Impressionnante machine
Deux jours après le 7 octobre, des proches de disparus et d’otages organisent une conférence de presse. C’est l’embryon de l’impressionnante machine qu’est devenu le «Forum des otages». Meirav Leshem-Gone ne l’a pas quitté depuis. «Vous savez, avant, je m’en fichais, de la politique. Je ne connaissais le nom d’aucun député, à peine celui des ministres.» Elle passe désormais son temps dans les allées du pouvoir, pour maintenir la pression sur les élus. «Je me suis rendu compte que nous, le peuple, avons beaucoup de pouvoir tant que nous sommes unis.» Elle s’efforce de ne pas faire oublier les otages. «Je sais que les gens, en Occident, voudraient passer à autre chose. Ce n’est pas agréable de savoir que, dans le monde moderne, il y a des habitants d’une démocratie qui ont été pris en otages par un peuple que je ne sais pas comment qualifier. Je sais que ce serait plus facile de l’oublier, de faire des choses agréables plutôt que de penser à eux. Mais nous ne devons pas regarder ailleurs: si nous ne les voyons plus, nous, Occidentaux, sommes destinés à vivre un autre 7 octobre. Cette guerre, ce n’est pas Israël contre la Palestine, c’est le bien contre le mal.»

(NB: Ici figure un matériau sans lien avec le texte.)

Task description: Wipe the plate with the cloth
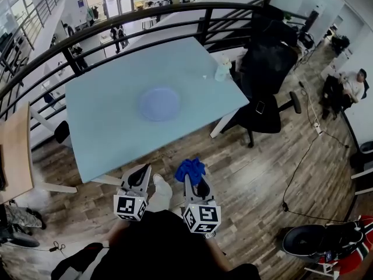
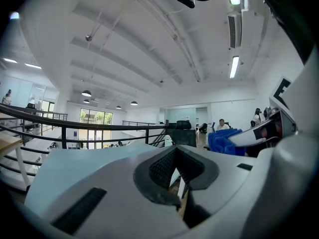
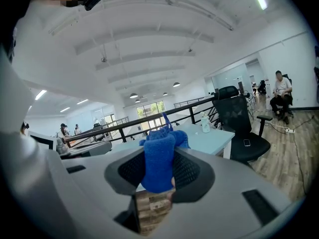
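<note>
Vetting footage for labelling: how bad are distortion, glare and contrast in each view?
Head view: heavy fisheye bows the railing; pale plate barely contrasts with the table. Left gripper view: ceiling light glares. Right gripper view: cloth sharp, corners vignetted.

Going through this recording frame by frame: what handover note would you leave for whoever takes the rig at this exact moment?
Left gripper: jaws together, nothing between them, held over the wooden floor short of the table.
Right gripper: shut on the blue cloth, which bunches out past the jaws; also short of the table.
Plate: lies flat near the middle of the table, with nothing touching it.
Done: the cloth is in grip.
Left: carry the cloth to the plate and wipe it. The left gripper is free, probably to steady the plate.
</note>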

Des médicaments bientôt livrés aux otages
Le dernier jour de la trêve, sa fille devait être libérée. Il n’en a pas été ainsi. Le corps d’Ofer Tserfati, son ami venu la chercher en voiture, a été retrouvé dans un hôpital de Gaza. «Je pense à ma fille, j’essaye de la garder à l’abri dans mon cœur. Il nous faut un accord maintenant, pas dans un an.» Des négociations ont toujours lieu avec la médiation du Qatar. Vendredi, le bureau du premier ministre, Benyamin Netanyahou, a annoncé que des médicaments destinés aux otages allaient bientôt être livrés, avec l’aide de la Croix-Rouge.
Pour les bénévoles du «Forum des otages», trouver la force de continuer à se battre est presque une obligation éthique. «Hier matin, j’étais fatiguée, déprimée, je n’avais pas le courage de recommencer une journée, confie Liat Bell, la porte-parole de l’organisation. Puis j’ai pensé aux gens dans les tunnels. Je me suis dit: “Je ne peux pas avoir le privilège de rester dans mon lit”, alors je me suis levée et, le cœur brisé, j’ai continué.» Cette mère de famille a tout abandonné, depuis le 8 octobre, pour consacrer son temps aux otages. «Je mange mes économies, reconnaît-elle. Mais c’est mon devoir: faire entendre la parole des otages et de leurs proches est plus important que de gagner de l’argent.» Elle regrette que le cabinet de guerre israélien ne communique plus avec les familles. Chaque seconde passée les plonge un peu plus dans l’incertitude.